• Task details: Without any images, write the listing below out word for word.

• Supplied information:
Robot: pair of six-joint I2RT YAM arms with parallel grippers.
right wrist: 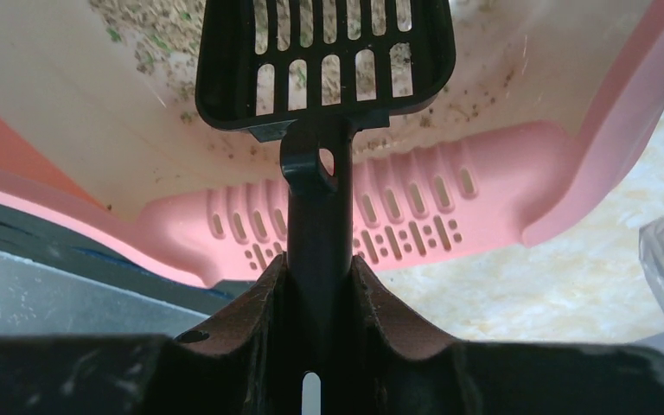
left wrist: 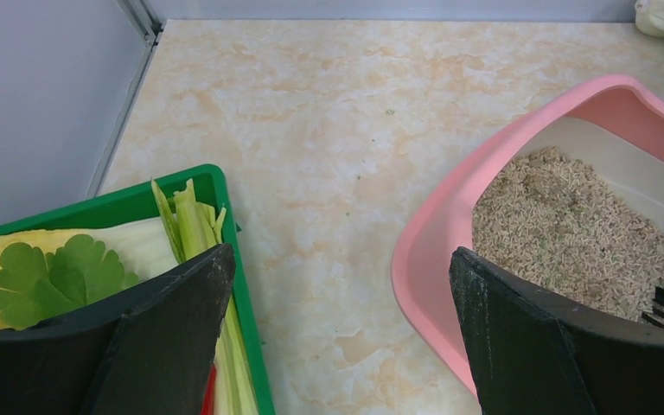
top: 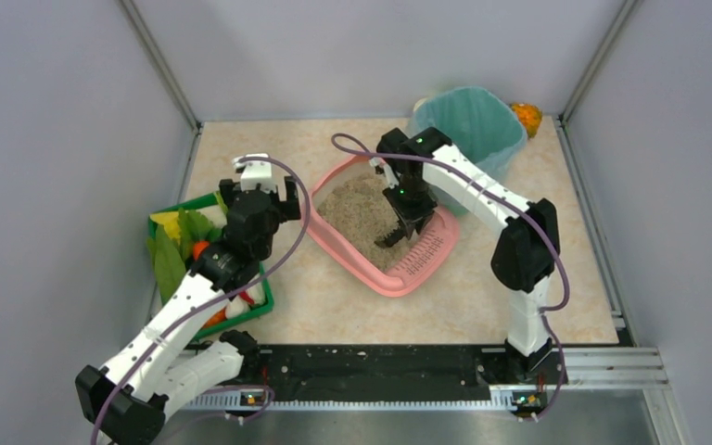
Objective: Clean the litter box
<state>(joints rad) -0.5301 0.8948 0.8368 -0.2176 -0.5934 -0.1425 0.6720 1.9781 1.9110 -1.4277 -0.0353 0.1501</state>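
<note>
Right gripper (right wrist: 318, 278) closed narrowly on the handle of a black slotted plastic scoop (right wrist: 316, 207), whose head lies within the shallow pink plastic litter box (top: 431, 250) at mid-surface. Left gripper (left wrist: 339, 256) spread wide, holding nothing, above the surface between the left-edge green plastic tray (left wrist: 225, 186) and the box.
</note>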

• Answer to this task:
Robot: pair of six-joint I2RT YAM arms with parallel grippers.
right wrist: 
left wrist: 
top: 
Objective: Clean the litter box
<state>(joints rad) -0.5301 0.8948 0.8368 -0.2176 -0.5934 -0.1425 0.6720 1.9781 1.9110 -1.4277 -0.0353 0.1501</state>
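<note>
Right gripper (right wrist: 318, 278) closed narrowly on the handle of a black slotted plastic scoop (right wrist: 316, 207), whose head lies within the shallow pink plastic litter box (top: 431, 250) at mid-surface. Left gripper (left wrist: 339, 256) spread wide, holding nothing, above the surface between the left-edge green plastic tray (left wrist: 225, 186) and the box.
</note>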

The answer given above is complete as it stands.